XII^th International Symposium on Atherosclerosis, Stockholm, Sweden. (June 25-29, 2000)

The overexpression of therapeutically important proteins and genes potentially offers new treatments for cardiovascular diseases.

Vascular gene transfer potentially offers new treatments for cardiovascular diseases. It can be used to overexpress therapeutically important proteins and correct genetic defects, and to test experimentally the effects of various genes in a local vascular compartment. One of the sessions of the Symposium focused on gene therapy approaches for angiogenesis stimulation in hischemic limb and myocardium, prevention of restenosis, the treatment of hyperlipidemia, and prevention of atherosclerotic lesion formation.

The vascular endothelial growth factor (VEGF) was the focus of more than one presentation. VEGF, possibly through a hypoxic stimulus, increases blood flow and promotes angiogenesis in the myocardium and in peripheral vessels, as assessed in several animal models of vascular insufficiency. VEGF is also implicated in vascular protection, possibly by stimulating the production of nitric oxide (NO) and prostacyclin. These two intercellular mediators exert several effects, besides vasodilation, including the inhibition of smooth muscle cells (SMC) proliferation, antiplatelet actions, and, in the case of NO, inhibition of leukocyte adhesion. Dr. S. Ylä-Herttuala (University of Kuopio, Finland) presented the results of adenovirus-mediated VEGF-C (a member of the VEGF family) gene transfer on neointima formation after endothelial denudation in rabbits. VEGF-C gene transfer significantly reduced intimal thickening (intima/media ratio of 0.38 versus 0.57 for control rabbits). These results suggest that VEGF-C gene therapy may be useful for the prevention of post-angioplasty restenosis and vessel wall thickening after vascular manipulation. Dr. Ylä-Herttuala also provided an update on an ongoing clinical study, conducted by his group, for the treatment of peripheral artery disease. Briefly, patients underwent percutaneus transluminal angioplasty (PTA), and subsequently the VEGF-A gene was infused at the PTA site, using either an adenoviral or a plasmid/liposome vector. Up to now, both therapies appear to be well tolerated and, particularly in the adenovirus VEGF-A-treated group, the presence of new blood vessels at the site of the infusion has been observed. The study will be completed in about one year.

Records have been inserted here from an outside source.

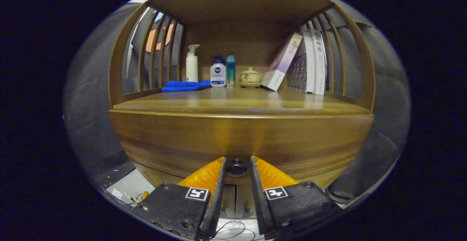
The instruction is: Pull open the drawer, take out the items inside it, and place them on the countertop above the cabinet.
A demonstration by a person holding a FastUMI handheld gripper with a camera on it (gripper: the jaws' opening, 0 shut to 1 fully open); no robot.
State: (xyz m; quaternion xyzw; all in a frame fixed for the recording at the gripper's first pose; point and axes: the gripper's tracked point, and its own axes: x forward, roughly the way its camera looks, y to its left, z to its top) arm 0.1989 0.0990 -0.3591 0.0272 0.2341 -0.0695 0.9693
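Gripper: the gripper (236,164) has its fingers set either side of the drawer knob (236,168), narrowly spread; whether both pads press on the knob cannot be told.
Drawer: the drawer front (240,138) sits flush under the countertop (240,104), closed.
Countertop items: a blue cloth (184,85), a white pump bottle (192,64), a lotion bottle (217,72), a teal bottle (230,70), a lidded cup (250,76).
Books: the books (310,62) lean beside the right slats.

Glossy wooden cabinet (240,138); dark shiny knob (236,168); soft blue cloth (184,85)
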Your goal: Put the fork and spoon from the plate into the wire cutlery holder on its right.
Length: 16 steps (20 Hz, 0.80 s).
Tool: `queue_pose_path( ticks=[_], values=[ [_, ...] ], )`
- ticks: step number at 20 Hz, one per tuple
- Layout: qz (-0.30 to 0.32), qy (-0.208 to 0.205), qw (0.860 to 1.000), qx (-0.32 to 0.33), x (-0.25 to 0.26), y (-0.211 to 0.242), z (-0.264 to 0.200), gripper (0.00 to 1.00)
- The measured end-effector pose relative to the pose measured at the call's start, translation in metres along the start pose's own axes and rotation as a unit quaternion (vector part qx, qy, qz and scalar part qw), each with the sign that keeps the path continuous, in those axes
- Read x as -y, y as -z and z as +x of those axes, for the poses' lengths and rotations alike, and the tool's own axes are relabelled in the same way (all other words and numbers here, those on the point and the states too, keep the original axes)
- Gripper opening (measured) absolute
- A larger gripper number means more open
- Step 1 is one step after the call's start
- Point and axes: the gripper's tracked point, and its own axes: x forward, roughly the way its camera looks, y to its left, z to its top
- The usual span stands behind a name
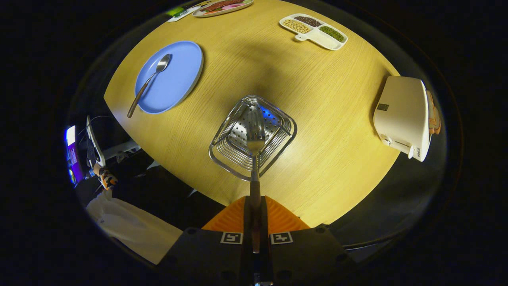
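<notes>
The gripper (255,206) has its 2 fingers pinched on the brown-handled steel fork (255,159), tines hanging right over the square wire cutlery holder (253,137). Looks like step 1 of 2, so next it probably just needs lowering and letting go. The matching steel spoon (149,81) sits on the round blue plate (178,83) further off.

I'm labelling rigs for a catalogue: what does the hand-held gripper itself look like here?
The hand-held gripper has two ribbed, wedge-shaped fingers that taper forward from a dark, flat-topped body. Two square black-and-white tracking markers sit side by side at the finger bases. Small screws dot the body.
</notes>
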Motion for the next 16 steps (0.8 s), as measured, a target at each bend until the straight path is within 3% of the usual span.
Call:
queue_pose_path(
  ticks=[5, 6, 8, 11, 12, 16],
  values=[
    [0.007, -0.008, 0.999, 0.04, -0.003, -0.024, -0.015, 0.2],
    [0.009, -0.013, 0.999, 0.052, -0.005, -0.026, -0.018, 0.42],
    [0.016, -0.023, 0.996, 0.081, -0.012, -0.031, -0.027, 0.73],
    [0.024, -0.038, 0.99, 0.131, -0.026, -0.034, -0.042, 0.83],
    [0.026, -0.043, 0.987, 0.152, -0.032, -0.033, -0.046, 0.96],
    [0.047, -0.06, 0.972, 0.223, -0.06, -0.018, -0.063, 0.99]
  ],
)
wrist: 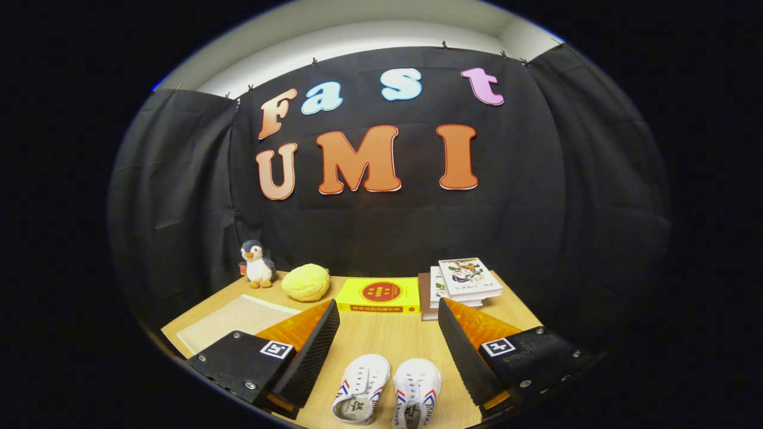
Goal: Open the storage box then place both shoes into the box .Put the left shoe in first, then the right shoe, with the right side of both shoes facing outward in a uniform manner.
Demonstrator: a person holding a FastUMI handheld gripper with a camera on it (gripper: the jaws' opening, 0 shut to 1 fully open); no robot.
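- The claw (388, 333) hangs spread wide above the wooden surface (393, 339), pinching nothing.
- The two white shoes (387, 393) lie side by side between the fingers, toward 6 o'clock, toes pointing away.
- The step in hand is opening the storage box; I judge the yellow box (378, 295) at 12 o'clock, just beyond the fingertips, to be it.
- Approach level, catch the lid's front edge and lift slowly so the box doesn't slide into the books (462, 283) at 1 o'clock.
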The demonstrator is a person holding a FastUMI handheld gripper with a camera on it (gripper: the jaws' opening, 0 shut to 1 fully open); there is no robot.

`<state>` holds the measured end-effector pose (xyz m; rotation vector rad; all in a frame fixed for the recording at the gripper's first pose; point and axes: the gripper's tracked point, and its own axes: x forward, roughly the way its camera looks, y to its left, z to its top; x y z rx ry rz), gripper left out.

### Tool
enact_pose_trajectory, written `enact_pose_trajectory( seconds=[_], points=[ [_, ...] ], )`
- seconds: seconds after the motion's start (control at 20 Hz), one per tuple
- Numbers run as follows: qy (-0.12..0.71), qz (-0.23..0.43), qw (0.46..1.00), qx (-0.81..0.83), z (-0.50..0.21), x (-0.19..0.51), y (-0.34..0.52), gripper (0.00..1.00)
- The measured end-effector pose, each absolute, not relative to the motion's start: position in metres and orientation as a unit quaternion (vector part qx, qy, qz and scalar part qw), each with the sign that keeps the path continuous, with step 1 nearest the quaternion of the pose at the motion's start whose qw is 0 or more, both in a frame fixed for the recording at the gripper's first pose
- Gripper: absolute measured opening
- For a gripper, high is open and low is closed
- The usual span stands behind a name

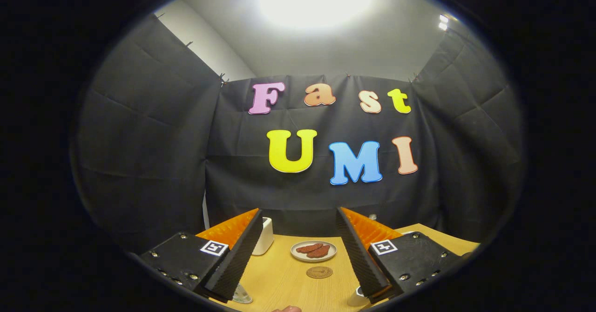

The distinct signal transduction mechanisms by which VEGF stimulates an angiogenic response are not known. Morales-Ruiz et al. recently (Circ. Res. 2000; 86:892-896) demonstrated that the protein kinase Akt mediates some angiogenic effects of VEGF, such as increased NO production and endothelial cell survival and migration. Interestingly, Dr. K. Walsh (Tufts University, Boston, USA) showed that HMG-CoA reductase inhibitors, among their pleiotropic effects, are able to activate Akt, and to promote an angiogenic response. In fact, in a rabbit hindlimb model, simvastatin treatment displayed an angiogenic effect, similar to that observed with VEGF gene transfer.

Gene therapy could be also a powerful approach for the treatment of dyslipidemias and atherosclerosis prevention, if a long-term expression of the therapeutic genes can be achieved. Dr. L. Chan (Baylor College of Medicine, Houston, USA) delivered VLDL receptor, apolipoprotein (apo) A-I or apoE genes to the liver of FH (LDL receptor knock-out) mice, by using a novel adenoviral vector (helper-dependent adenovirus, HD-Ad). A single injection was sufficient to obtain high gene expression for up to six months, without significant toxicity. VLDL receptor and apoE gene therapies dramatically reduced plasma cholesterol levels, whereas apoA-I gene did not substantially change the mouse lipid profile. For each treatment a significant reduction of atherosclerosis progression was observed.